See IAB’s official communication on the matter here.
Consequently, the IAB’s TCF remains completely lawful for users to use, and data collected would only be unlawful if collected by any publisher, vendor or the like in breach of the minimum standards of the GDPR – as it has always been, regardless of this ruling.
Lastly, and as stated on IAB’s official statement on March 4, 2022, you must always keep in mind that the IAB operates by offering a minimum standard of compliance, to which vendors, publishers, and Consent Management Platforms can add at their own discretion.
“(…) The TCF lays down minimum requirements to help companies comply with a narrow range of requirements in the GDPR, notably to do with establishing a valid legal basis for data processing for advertising and content personalisation (…)”.
See IAB’s official communication here.
In this regard, AudienceProject’s configuration of the TCF framework is not solely based on the minimum standards granted by the IAB but goes beyond such minimum requirements to ensure compliance with the law. Hence, we are fully compliant with the GDPR.

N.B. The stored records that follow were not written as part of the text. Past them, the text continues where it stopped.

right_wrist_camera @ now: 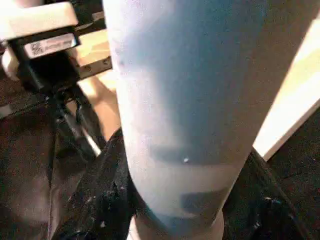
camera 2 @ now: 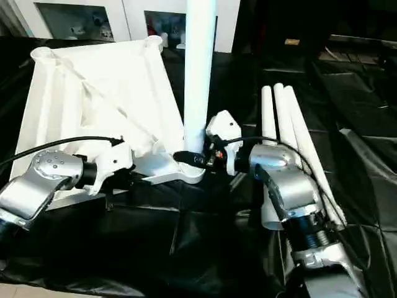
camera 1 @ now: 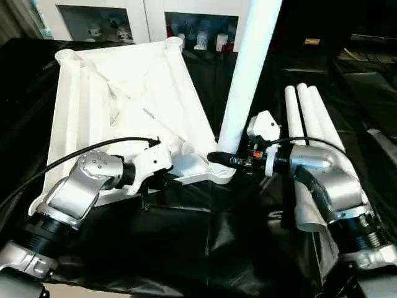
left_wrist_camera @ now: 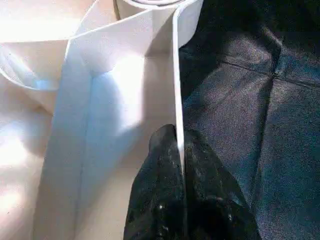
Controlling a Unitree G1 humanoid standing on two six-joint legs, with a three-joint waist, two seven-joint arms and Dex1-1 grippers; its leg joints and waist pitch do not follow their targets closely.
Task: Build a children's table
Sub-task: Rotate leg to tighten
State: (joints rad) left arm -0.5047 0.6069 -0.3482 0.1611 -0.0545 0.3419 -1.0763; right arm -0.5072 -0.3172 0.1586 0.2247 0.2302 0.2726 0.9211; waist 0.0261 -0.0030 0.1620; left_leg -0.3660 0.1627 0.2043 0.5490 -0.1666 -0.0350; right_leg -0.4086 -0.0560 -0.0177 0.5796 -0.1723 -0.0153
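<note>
The white tabletop lies upside down on black cloth, its ribbed X-braced underside facing up. One white leg stands upright in the near right corner socket. My right gripper is shut on this leg just above the socket, and its black fingers sit either side of the tube. My left gripper is shut on the thin rim wall of the tabletop, close to the same corner. Three more legs lie side by side to the right.
A white cabinet with glass doors stands behind the table. Black cloth covers the work surface and hangs in folds at the front. My silver forearms reach in from both lower corners.
</note>
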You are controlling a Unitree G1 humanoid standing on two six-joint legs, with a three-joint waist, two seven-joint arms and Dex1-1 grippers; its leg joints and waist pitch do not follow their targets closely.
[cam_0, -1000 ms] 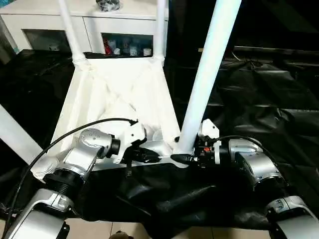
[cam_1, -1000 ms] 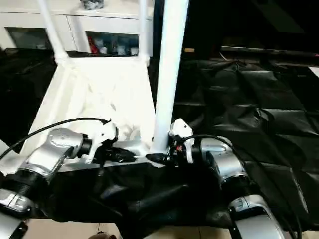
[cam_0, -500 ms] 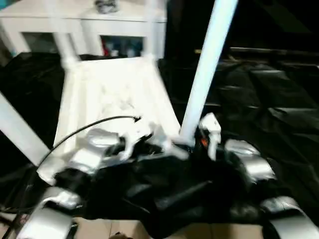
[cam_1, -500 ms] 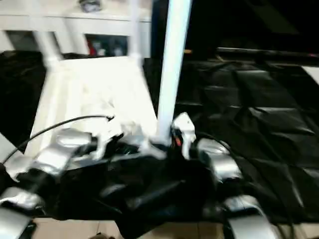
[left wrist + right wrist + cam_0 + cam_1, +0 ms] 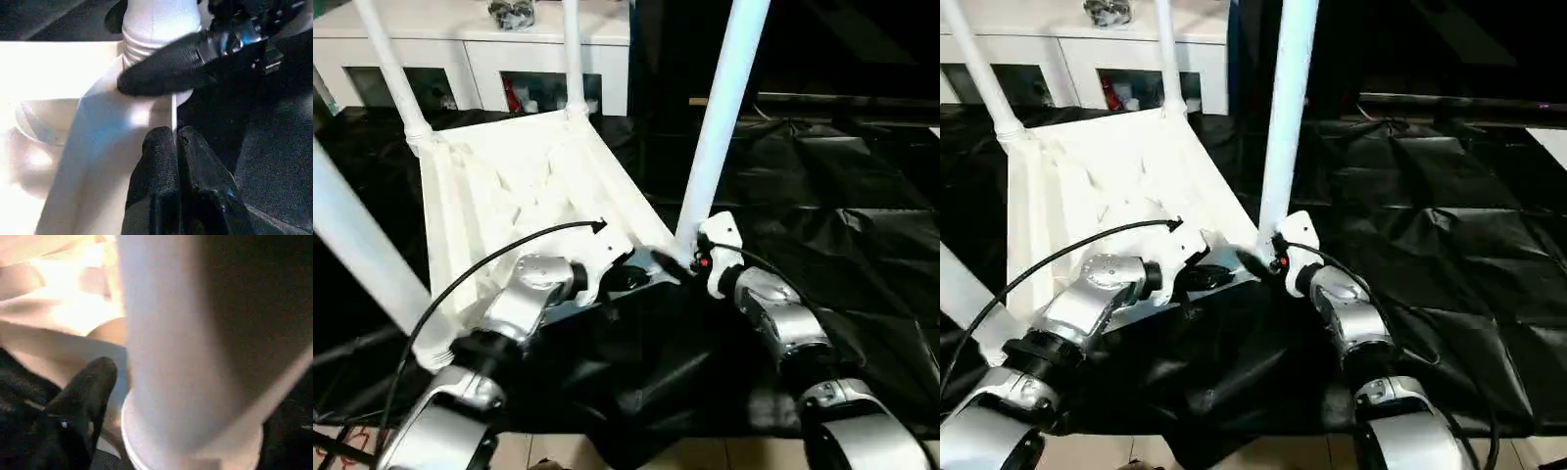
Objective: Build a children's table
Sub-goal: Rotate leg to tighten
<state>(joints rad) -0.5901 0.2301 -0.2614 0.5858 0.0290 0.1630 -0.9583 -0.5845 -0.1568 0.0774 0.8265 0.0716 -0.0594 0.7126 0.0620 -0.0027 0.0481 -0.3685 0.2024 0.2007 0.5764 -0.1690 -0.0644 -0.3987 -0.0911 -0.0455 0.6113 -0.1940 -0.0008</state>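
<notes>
White plastic table top (image 5: 524, 181) lies upside down on black sheeting (image 5: 822, 211), ribbed underside up, a tapered leg (image 5: 720, 108) standing in each corner socket. My left gripper (image 5: 173, 147), fingers pressed together, pinches the top's near rim beside the near-right leg. My right gripper (image 5: 677, 262) has its fingers spread around that leg's base; whether they press it I cannot tell.

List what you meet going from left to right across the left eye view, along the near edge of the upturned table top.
Near-left leg → left gripper, shut on the table top's near rim → near-right leg → right gripper at that leg's base → black sheet.
</notes>
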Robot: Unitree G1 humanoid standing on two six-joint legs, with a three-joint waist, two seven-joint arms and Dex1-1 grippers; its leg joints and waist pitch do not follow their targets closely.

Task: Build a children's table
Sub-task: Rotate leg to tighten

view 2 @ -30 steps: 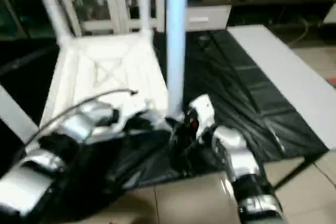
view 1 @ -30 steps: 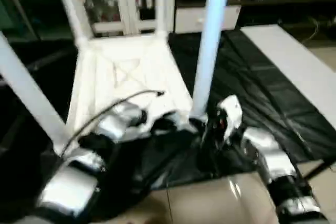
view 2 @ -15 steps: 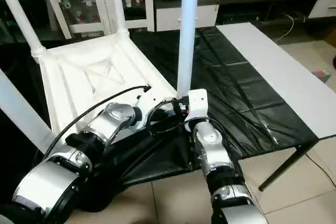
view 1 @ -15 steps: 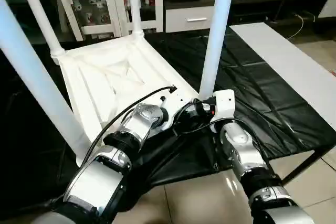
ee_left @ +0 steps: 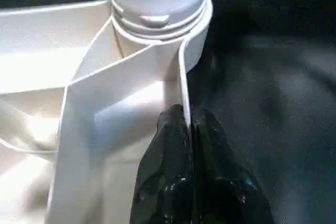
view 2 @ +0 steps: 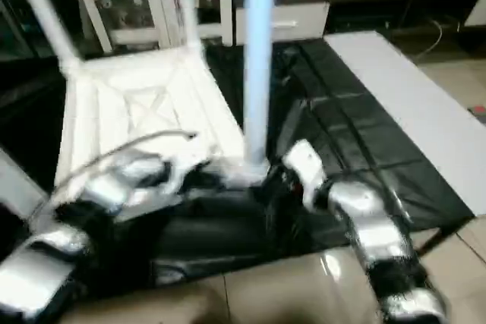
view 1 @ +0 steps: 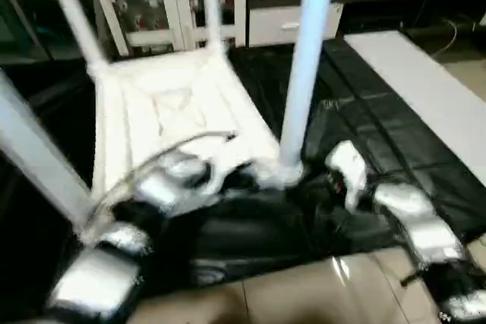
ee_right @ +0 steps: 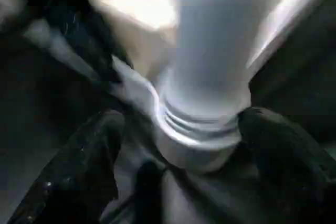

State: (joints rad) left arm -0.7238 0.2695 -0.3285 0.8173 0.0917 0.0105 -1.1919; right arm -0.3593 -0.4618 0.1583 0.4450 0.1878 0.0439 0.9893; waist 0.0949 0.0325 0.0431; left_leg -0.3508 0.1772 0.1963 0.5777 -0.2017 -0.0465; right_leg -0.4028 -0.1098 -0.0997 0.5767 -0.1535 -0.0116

Consequently, regardless of what the outcome of legitimate interest is as a legal basis within the TCF for targeting purposes, AudienceProject’s TCF configuration relies on consent when it comes to targeting, not legitimate interest. Thus, even if legitimate interest was banned for targeting purposes, it would not be an inconvenience for us, given that we do not rely on it. We fully rely on the consent of our clients for targeting services.
And as to consent, the IAB has just been asked to amend their wrong-doings. However, nothing in the ruling suggests that vendors, publishers or the like cannot rely on the framework.
Hence, you can rest assured that if you rely on the IAB TCF framework, you can continue doing business with us as usual and that the Belgian DPA ruling against the IAB’s TCF does not impede its use.